Of 24,097 redo aortic valve replacement patients, 877 (3.6%) underwent TAVR explantation. TAVR explantation patients had higher rates of concomitant severe valve disease (17% vs 14%; P < .001). Patients with severe concomitant valve disease had worse operative mortality after TAVR explantation (26.2% vs 14.6%; P < .001) and redo-SAVR (12.3% vs 6.9%; p < .001). TAVR explantation was independently associated with higher mortality (adjusted odds ratio [ORadj], 1.3 [1.0-1.6]; P = .030). Severe mitral regurgitation (ORadj, 1.2 [1.0-1.6]; P = .017), mitral stenosis (ORadj, 2.0 [1.5-2.7; P < .001), and tricuspid regurgitation (ORadj, 1.6 [1.3-1.9]; P < .001) were all associated with mortality, although these factors were not associated with disproportionately higher risk during TAVR explantation (P > .05).

CONCLUSIONS

TAVR explantation cases have a higher burden of severe concomitant valve disease than redo-SAVR cases. Heart teams should consider these findings when discussing initial procedure choices for patients with multivalve disease, given their extreme risk at time of TAVR explantation.

Redo-TAVI with the SAPIEN 3 valve in degenerated calcified CoreValve/Evolut explants

BACKGROUND

Redo-transcatheter aortic valve implantation (TAVI) is the treatment of choice for failed transcatheter aortic valves. Currently, implantation of a SAPIEN 3 (S3) is indicated for redo-TAVI in degenerated CoreValve/Evolut (CV/EV) transcatheter aortic valves (TAVs) but is not well understood.

AIMS

We aimed to evaluate S3 function following implantation in explanted calcified CV/EV TAVs and to assess the impact of CV/EV pathology on redo-TAVI outcomes.

METHODS

Ex vivo hydrodynamic testing was performed per the International Organization for Standardization (ISO) 5840-3 standard on 4 S3 TAVs implanted at node 5 in calcified CV/EV explants. The mean gradient (MG), effective orifice area (EOA), peak velocity, regurgitant fraction (RF), geometric orifice area (GOA), leaflet overhang, leaflet pinwheeling, neoskirt height, and frame deformation were evaluated.

RESULTS

CV/EV explants were calcified and stenotic. Following S3 implantation, the MG and peak velocity decreased.
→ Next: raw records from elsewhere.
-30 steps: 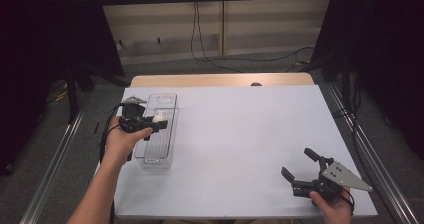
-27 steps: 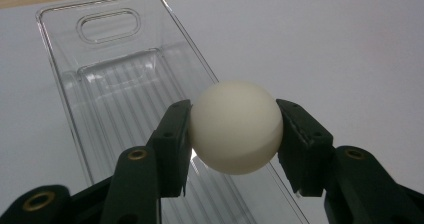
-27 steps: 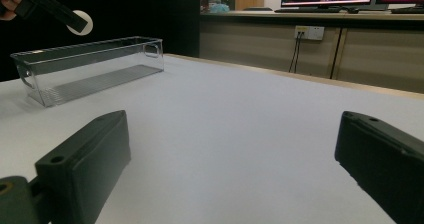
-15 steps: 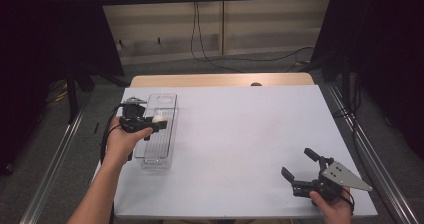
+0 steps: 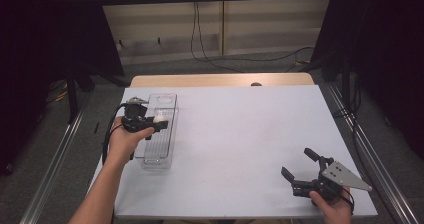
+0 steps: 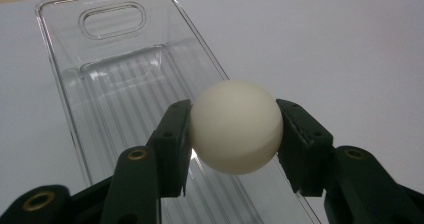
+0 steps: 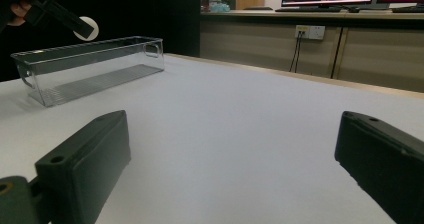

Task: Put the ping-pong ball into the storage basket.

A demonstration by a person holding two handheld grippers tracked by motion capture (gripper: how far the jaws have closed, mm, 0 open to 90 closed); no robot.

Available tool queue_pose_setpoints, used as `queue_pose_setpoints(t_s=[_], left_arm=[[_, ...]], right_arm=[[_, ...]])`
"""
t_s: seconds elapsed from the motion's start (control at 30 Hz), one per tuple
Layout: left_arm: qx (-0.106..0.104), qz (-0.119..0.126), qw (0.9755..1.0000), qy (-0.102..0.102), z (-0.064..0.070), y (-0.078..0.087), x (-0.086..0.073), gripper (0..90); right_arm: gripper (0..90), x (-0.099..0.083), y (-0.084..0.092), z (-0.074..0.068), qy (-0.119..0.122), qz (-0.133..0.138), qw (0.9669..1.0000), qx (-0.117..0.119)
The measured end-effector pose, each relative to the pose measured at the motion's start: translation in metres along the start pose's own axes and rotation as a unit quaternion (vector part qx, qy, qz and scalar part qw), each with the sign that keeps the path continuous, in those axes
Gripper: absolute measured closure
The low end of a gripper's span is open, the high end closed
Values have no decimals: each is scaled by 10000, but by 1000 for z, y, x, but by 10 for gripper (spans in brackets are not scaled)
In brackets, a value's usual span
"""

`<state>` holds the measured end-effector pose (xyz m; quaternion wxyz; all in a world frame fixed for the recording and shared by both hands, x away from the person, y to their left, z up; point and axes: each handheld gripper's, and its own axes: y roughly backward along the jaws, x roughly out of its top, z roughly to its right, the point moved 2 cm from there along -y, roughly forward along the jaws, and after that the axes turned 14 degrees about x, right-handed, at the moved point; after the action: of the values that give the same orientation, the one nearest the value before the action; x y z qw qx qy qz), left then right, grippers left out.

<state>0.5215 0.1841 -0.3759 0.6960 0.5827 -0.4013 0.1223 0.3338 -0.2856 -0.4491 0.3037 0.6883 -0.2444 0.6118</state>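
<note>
Two black jaws of my left gripper (image 6: 234, 134) are clenched on a small, smooth, cream-white ball (image 6: 235, 126), one jaw pressing each side of it. I hold the ball in the air above a long, clear plastic bin with a ribbed floor and an oval handle slot in its far end wall (image 6: 112, 20). From the high view, my left gripper (image 5: 159, 121) sits over the middle stretch of that clear bin (image 5: 159, 156), with the ball (image 5: 159, 118) at its tips and my left hand (image 5: 126, 140) wrapped round the grip; a black cable loops down from it along my forearm. The bin lies lengthwise near the left edge of the white table top (image 5: 240, 134), its long sides running away from me.

My right gripper (image 5: 301, 165) rests low at the near right corner of the table, well apart from the bin, with its jaws spread wide and nothing between them. Its grey three-cornered plate (image 5: 342, 175) points toward the right edge, and my right hand (image 5: 331, 208) holds it from below. In the right gripper view the two jaws stand far apart over bare white surface, and beyond them I see the clear bin (image 7: 90, 69) with the ball (image 7: 86, 28) held above it by the other gripper. Past the table's far side runs a strip of pale wood (image 5: 220, 80).
</note>
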Motion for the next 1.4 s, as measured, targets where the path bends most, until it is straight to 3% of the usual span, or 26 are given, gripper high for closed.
queue_pose_setpoints(t_s=[0.1, 0.27, 0.37, 0.43, 0.47, 0.67, 0.83, 1.07, 1.13, 1.23, 1.4], left_arm=[[30, 66, 9999, 115, 1, -1, 0, 511], [24, -57, 10000, -31, -3, -2, -3, 511], [68, -18, 9999, 79, -3, -4, -4, 511], [105, -54, 9999, -5, -4, -5, -5, 511], [117, 45, 9998, 122, -3, -6, -5, 512], [83, 27, 9999, 140, -3, -7, -7, 512], [102, -46, 9999, 15, -5, -7, -8, 511], [124, -55, 9999, 15, -6, -7, -9, 512], [78, -13, 9999, 149, -5, -9, -9, 511], [121, -13, 9998, 151, -4, -9, -9, 511], [155, -87, 9998, -30, -7, -8, -10, 511]], right_arm=[[9, 0, 0, -1, -66, 39, 10000, -41], [9, 0, 0, 0, -25, 2, 10000, -5], [9, 0, 0, -1, -50, 27, 10000, -21], [9, 1, 0, 0, -48, 37, 10000, -26], [9, 0, 0, 0, -48, 33, 10000, -21], [9, 1, 0, -1, -52, 35, 10000, -30], [9, 0, -1, 0, -36, 39, 10000, -10], [9, 1, 0, 0, -17, 16, 10000, 24], [9, 1, 0, 0, -5, 24, 10000, 12], [9, 1, 0, 0, -35, 24, 10000, 16], [9, 1, -1, -1, -44, 18, 10000, 44]])
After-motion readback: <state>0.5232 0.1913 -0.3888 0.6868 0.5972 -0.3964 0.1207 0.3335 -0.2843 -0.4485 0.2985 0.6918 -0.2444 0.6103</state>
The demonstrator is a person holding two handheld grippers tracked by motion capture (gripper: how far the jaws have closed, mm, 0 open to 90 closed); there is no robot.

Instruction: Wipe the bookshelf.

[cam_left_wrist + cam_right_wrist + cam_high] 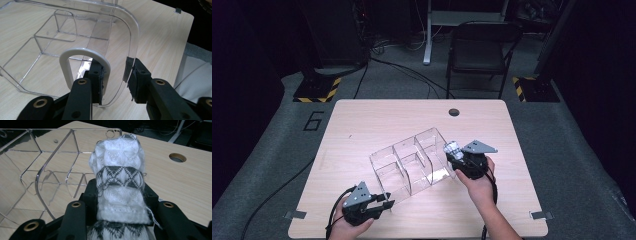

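A clear plastic three-compartment organiser (412,162) lies on the pale wooden tabletop (362,120). The left gripper (382,204), at its near-left corner, has jaws clamped on its rim. The right gripper (452,151), at the organiser's right end, grips a rolled white-and-black knitted sock (120,182).

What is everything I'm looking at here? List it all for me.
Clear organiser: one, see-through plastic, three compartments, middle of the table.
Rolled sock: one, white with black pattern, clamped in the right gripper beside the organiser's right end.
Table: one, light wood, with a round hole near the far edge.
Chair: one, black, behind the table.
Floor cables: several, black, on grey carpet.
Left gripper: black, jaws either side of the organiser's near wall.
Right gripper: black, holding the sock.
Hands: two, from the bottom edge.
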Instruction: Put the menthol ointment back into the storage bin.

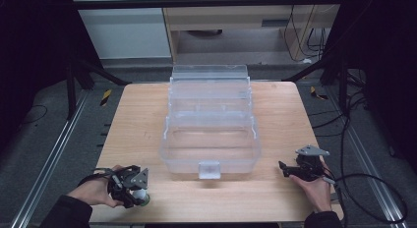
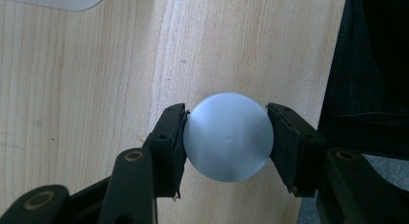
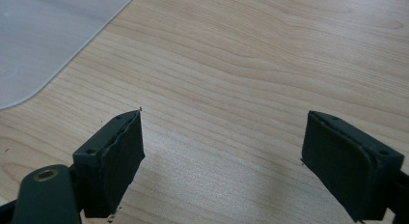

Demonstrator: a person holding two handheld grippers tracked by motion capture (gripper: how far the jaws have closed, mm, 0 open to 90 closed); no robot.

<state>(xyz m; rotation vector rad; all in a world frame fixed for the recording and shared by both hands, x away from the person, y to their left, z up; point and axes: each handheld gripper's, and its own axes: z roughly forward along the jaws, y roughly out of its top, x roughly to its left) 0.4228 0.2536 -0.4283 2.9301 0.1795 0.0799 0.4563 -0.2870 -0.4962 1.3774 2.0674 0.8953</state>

As per the ISO standard, all S3 implants showed adequate EOA, and 3 out of 4 had an RF within the accepted value (<20%). CV/EV leaflet overhang ranged from 25-37%. Calcified leaflets remained stationary throughout the cardiac cycle (difference <9%) and were not pinned in a manner that constrained S3 systolic flow or appeared to prevent selective frame cannulation. The downstream CV/EV GOA was larger than the upstream S3 GOA during systole. S3 frame underexpansion was seen, resulting in leaflet pinwheeling (range 13-30%). Above the neoskirt, calcium protrusion was observed in contact with the S3 leaflets.

CONCLUSIONS

S3 implantation at node 5 in calcified CV/EV valves resulted in satisfactory hydrodynamic performance in most configurations tested with stable leaflet overhang throughout the cardiac cycle. The long-term implications of S3 underexpansion, leaflet pinwheeling, and calcium protrusion require future studies.